YOUR ASSIGNMENT. Search the material for the string "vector" and copy each line where it occurs.

:::

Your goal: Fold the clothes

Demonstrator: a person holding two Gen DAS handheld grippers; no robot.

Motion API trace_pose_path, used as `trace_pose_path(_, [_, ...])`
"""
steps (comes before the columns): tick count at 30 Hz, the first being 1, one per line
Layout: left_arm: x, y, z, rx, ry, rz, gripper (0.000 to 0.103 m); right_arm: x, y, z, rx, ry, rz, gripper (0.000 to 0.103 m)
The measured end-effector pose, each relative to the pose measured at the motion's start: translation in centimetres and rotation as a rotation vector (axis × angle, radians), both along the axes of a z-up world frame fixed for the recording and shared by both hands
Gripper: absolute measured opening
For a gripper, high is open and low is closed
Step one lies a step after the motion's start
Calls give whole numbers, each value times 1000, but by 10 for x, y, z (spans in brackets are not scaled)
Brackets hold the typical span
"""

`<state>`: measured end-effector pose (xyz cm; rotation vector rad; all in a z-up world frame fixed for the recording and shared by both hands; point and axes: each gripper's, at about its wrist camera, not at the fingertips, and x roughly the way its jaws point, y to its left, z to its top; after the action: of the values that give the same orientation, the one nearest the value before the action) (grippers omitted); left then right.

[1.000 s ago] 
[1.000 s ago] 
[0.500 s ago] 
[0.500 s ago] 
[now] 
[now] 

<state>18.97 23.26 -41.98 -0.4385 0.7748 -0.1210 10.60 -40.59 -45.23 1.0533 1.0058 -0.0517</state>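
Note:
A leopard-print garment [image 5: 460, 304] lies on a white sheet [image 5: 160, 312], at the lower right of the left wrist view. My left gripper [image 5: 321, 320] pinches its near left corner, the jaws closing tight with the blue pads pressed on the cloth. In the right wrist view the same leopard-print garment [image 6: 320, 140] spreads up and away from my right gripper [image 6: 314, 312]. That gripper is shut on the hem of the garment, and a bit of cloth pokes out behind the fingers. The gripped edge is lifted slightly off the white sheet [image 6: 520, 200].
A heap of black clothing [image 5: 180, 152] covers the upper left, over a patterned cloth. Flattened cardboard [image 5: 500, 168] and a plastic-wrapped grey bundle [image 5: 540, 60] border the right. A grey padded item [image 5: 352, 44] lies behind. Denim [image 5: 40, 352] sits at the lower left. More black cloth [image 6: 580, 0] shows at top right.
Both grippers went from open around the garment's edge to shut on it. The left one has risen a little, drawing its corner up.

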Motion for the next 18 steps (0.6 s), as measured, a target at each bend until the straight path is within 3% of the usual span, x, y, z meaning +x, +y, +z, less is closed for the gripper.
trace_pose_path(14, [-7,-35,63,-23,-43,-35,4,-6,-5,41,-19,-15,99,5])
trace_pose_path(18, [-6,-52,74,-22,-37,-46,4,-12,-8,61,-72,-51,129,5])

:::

RESULT OF THE EXERCISE.
The measured end-effector pose, each relative to the pose measured at the motion's start: translation in centimetres and rotation as a rotation vector (axis × angle, radians), both along the axes of a z-up world frame fixed for the recording and shared by both hands
`<state>`: measured end-effector pose (xyz cm; rotation vector rad; all in a z-up world frame fixed for the recording and shared by both hands; point and axes: each gripper's, at about its wrist camera, not at the fingertips, and x roughly the way its jaws point, y to its left, z to its top; after the action: of the values that give the same orientation, the one nearest the value before the action) (grippers omitted); left then right.

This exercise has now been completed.